I wanted to find out which cuisines are used in all of the documents of my dataset. Described in a different way: I want all the different cuisine=… tags as used in my dataset. Traditionally you would write a really complex™ Map/Reduce job, but since MongoDB 2.2, there is a new feature called the aggregation framework. The aggregation framework is meant to be an easy way to do fairly complex aggregation jobs.

The idea behind it is that each aggregation job is defined by a pipeline of operators. Each operator does a specific task. There is for example $match, which allows you to restrict which documents pass through.
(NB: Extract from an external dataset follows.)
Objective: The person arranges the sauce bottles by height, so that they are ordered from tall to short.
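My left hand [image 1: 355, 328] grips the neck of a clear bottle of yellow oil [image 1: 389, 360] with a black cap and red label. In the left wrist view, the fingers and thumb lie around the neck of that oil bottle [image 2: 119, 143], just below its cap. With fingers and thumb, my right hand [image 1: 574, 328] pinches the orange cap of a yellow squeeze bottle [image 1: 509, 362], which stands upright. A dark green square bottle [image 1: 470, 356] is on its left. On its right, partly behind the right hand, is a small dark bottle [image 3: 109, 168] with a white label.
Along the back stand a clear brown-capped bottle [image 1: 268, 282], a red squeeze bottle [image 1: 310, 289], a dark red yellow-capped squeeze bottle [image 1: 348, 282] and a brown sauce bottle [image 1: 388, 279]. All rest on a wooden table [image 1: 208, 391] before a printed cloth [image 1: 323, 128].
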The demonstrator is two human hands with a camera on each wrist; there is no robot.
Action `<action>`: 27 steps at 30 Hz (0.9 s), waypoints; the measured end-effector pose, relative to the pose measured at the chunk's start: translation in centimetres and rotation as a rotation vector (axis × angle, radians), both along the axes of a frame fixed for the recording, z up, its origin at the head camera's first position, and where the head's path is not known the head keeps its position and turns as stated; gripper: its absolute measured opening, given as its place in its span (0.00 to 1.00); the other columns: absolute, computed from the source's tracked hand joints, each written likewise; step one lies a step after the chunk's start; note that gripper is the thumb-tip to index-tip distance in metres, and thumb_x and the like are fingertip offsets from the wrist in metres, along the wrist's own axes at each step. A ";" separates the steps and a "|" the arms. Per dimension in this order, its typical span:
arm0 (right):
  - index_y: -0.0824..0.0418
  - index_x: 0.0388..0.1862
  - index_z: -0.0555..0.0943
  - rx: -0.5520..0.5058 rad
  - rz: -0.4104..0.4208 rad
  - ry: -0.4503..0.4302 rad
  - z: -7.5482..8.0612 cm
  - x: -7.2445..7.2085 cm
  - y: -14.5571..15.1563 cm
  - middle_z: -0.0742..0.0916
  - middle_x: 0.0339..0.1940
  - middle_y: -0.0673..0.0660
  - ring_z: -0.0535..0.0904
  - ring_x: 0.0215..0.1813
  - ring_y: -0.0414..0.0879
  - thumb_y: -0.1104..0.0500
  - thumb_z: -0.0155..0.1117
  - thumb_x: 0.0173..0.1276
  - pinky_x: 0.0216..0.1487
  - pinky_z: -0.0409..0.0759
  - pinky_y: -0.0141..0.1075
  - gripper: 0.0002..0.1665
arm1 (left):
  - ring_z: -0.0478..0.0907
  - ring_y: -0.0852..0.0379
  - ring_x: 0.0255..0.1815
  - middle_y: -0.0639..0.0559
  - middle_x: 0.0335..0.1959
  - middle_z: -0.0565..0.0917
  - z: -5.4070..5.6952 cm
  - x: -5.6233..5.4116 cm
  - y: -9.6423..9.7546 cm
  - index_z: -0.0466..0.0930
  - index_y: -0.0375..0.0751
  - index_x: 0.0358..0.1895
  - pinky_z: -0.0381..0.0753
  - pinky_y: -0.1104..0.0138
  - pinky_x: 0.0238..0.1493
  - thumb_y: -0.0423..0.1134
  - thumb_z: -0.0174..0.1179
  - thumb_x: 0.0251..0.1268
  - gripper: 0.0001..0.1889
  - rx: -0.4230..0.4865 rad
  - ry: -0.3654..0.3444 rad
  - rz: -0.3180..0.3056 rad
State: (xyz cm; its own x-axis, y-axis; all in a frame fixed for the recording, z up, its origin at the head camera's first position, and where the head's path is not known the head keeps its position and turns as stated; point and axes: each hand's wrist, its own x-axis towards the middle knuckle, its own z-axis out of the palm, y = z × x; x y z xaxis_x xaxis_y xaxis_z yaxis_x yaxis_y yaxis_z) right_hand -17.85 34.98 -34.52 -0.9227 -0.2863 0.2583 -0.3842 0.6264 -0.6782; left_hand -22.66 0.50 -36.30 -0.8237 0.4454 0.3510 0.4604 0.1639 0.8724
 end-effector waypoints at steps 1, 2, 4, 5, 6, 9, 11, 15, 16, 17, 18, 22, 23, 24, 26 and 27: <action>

If the document matches the predicate contained in the $match operator, then it is allowed through, and otherwise it is dropped from the pipeline.

On the MongoDB shell, you use the aggregate() shell helper to execute a pipeline of operators, and with PHP you use the MongoCollection::aggregate() method.

In order to let pass all the documents that have the tag amenity=restaurant, you would run on the shell:

db.poi.aggregate( { $match: { tags: "amenity=restaurant" } } );

And in PHP you would use the following script:

<?php
$m = new MongoClient;
$c = $m->demo->poi;
$result = $c->aggregate(
        array(
                array( '$match' => array( 'tags' => 'amenity=restaurant' ) )
        )
);

var_dump( $result['result'] );
?>

If everything goes well, the return value of the aggregate() helper method is an array with two elements: ok with a value of double(1) as well as a result element containing an array of all the documents that made it through the whole pipeline. Because the aggregation framework returns all of its results as one document over the network, the full result is limited to 16MB. There are also memory limits internally, so it is always wise to restrict the data coming through the pipeline with an operator as soon as you can.

Let's try to construct a pipeline to get a list of all the different cuisine=… tags including how often they appear.

$match

The first thing to do is to match all documents that have the cuisine=… tag in the first place. We use the $match operator for that. If a $match operator is the first operator in a pipeline than it can make use of indexes. It is therefore important that you have indexes in place. The $match operator definition that we need is:

$allWithCuisine = array(
        '$match' => array( 'tags' => new MongoRegex( '/^cuisine=/' ) )
);

To fit that into our script, we change it to:

<?php
$m = new MongoClient;
$c = $m->demo->poi;

$allWithCuisine = array(
        '$match' => array( 'tags' => new MongoRegex( '/^cuisine=/' ) )
);

$result = $c->aggregate(
        array( $allWithCuisine )
);

var_dump( $result['result'] );
?>

In my case, this returns an array of 117 documents in the result element.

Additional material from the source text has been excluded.